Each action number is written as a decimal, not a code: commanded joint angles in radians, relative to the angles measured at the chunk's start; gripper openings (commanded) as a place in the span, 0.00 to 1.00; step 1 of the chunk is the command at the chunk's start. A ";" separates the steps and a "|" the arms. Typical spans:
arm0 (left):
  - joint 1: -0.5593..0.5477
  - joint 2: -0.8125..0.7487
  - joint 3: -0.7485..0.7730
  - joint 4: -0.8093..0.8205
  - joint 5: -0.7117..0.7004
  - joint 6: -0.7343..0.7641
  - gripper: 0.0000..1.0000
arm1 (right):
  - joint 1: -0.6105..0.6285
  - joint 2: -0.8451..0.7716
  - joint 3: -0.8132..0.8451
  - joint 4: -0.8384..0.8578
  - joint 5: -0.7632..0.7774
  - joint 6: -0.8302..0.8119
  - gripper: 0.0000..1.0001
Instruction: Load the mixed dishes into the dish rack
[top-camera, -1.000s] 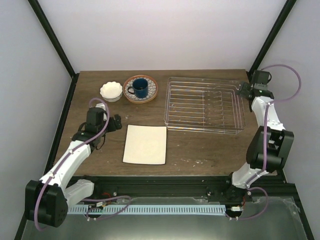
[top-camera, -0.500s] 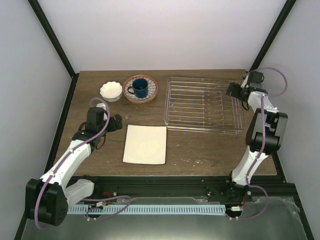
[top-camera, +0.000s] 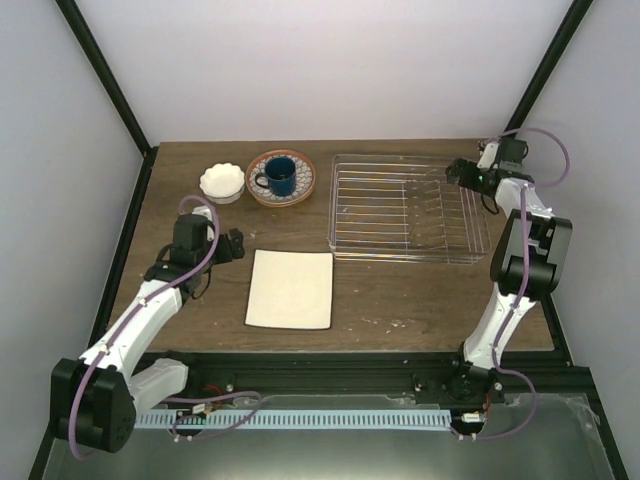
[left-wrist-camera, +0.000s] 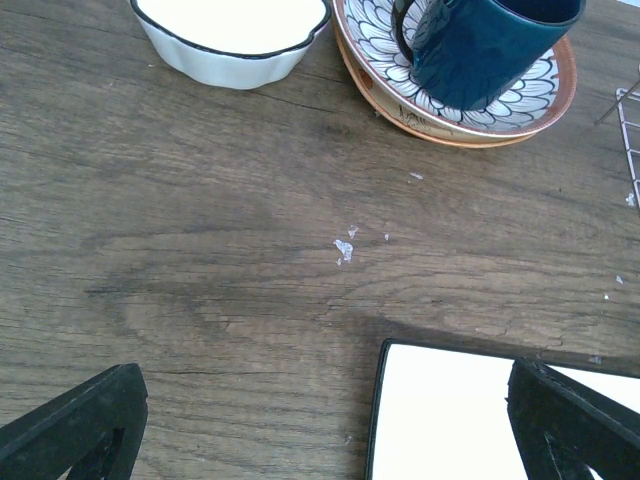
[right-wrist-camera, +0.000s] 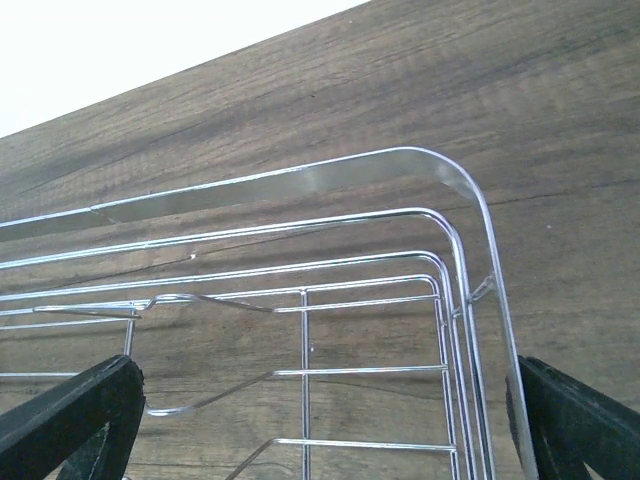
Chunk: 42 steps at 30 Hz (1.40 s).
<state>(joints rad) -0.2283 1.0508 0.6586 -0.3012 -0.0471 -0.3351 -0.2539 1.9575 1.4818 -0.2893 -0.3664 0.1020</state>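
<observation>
The silver wire dish rack (top-camera: 408, 208) stands at the back right and holds nothing; its far corner fills the right wrist view (right-wrist-camera: 300, 330). The dark blue mug (top-camera: 279, 176) stands on the orange-rimmed patterned plate (top-camera: 302, 185), with the white scalloped bowl (top-camera: 222, 182) to their left. The cream rectangular plate (top-camera: 291, 289) lies flat at the front centre. My left gripper (top-camera: 236, 245) is open and empty, just left of the cream plate (left-wrist-camera: 450, 420). My right gripper (top-camera: 458, 172) is open and empty over the rack's back right corner.
The left wrist view shows the bowl (left-wrist-camera: 232, 35), the mug (left-wrist-camera: 480, 45) on the plate (left-wrist-camera: 480, 115) and bare wood between. Dark frame posts rise at the table's back corners. The table edge runs close behind the rack.
My right gripper has swung from the rack's right side to the back and left, over the rack's back right corner. The left arm and the dishes have not moved.
</observation>
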 joint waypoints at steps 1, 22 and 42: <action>-0.003 -0.005 0.021 -0.002 0.003 0.011 1.00 | 0.036 0.026 0.051 0.013 -0.066 -0.035 1.00; -0.003 0.045 0.046 -0.009 -0.108 -0.009 1.00 | 0.079 -0.158 -0.018 0.075 0.442 -0.028 1.00; 0.043 0.381 0.407 -0.094 -0.374 -0.055 1.00 | 0.465 -0.771 -0.502 0.031 0.401 0.091 1.00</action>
<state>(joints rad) -0.1940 1.3762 0.9722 -0.3542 -0.3340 -0.3813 0.1864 1.3167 1.0550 -0.2287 0.0547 0.1219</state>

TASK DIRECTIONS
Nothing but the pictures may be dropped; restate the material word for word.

TASK RESULT
Each action number is written as a decimal, not a code: commanded joint angles in radians, relative to the angles measured at the chunk's start; gripper openings (commanded) as a place in the span, 0.00 to 1.00; step 1 of the chunk is the command at the chunk's start. A ";" separates the steps and a "|" the arms. Typical spans:
arm0 (left):
  - joint 1: -0.5593..0.5477
  - joint 2: -0.8125..0.7487
  - joint 3: -0.7485..0.7730
  - joint 4: -0.8093..0.8205
  - joint 5: -0.7117..0.7004
  - joint 6: -0.7343..0.7641
  - gripper: 0.0000..1.0000
arm1 (right):
  - joint 1: -0.6105..0.6285
  - joint 2: -0.8451..0.7716
  - joint 3: -0.8132..0.8451
  - joint 4: -0.8384..0.8578
  - joint 5: -0.7632..0.7774
  - joint 6: -0.8302..0.8119
  - gripper: 0.0000..1.0001
Instruction: Load the mixed dishes into the dish rack
[top-camera, -1.000s] 
[top-camera, -0.500s] 
[top-camera, +0.000s] 
[left-wrist-camera, +0.000s] 
[right-wrist-camera, +0.000s] 
Chunk: 42 steps at 30 Hz (1.40 s).
<state>(joints rad) -0.2283 1.0508 0.6586 -0.3012 -0.0471 -0.3351 -0.2539 1.9575 1.4818 -0.2893 -0.3664 0.1020</state>
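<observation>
The silver wire dish rack (top-camera: 408, 208) stands at the back right and holds nothing; its far corner fills the right wrist view (right-wrist-camera: 300, 330). The dark blue mug (top-camera: 279, 176) stands on the orange-rimmed patterned plate (top-camera: 302, 185), with the white scalloped bowl (top-camera: 222, 182) to their left. The cream rectangular plate (top-camera: 291, 289) lies flat at the front centre. My left gripper (top-camera: 236, 245) is open and empty, just left of the cream plate (left-wrist-camera: 450, 420). My right gripper (top-camera: 458, 172) is open and empty over the rack's back right corner.
The left wrist view shows the bowl (left-wrist-camera: 232, 35), the mug (left-wrist-camera: 480, 45) on the plate (left-wrist-camera: 480, 115) and bare wood between. Dark frame posts rise at the table's back corners. The table edge runs close behind the rack.
My right gripper has swung from the rack's right side to the back and left, over the rack's back right corner. The left arm and the dishes have not moved.
</observation>
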 joint waypoints at steps 1, 22 and 42: <action>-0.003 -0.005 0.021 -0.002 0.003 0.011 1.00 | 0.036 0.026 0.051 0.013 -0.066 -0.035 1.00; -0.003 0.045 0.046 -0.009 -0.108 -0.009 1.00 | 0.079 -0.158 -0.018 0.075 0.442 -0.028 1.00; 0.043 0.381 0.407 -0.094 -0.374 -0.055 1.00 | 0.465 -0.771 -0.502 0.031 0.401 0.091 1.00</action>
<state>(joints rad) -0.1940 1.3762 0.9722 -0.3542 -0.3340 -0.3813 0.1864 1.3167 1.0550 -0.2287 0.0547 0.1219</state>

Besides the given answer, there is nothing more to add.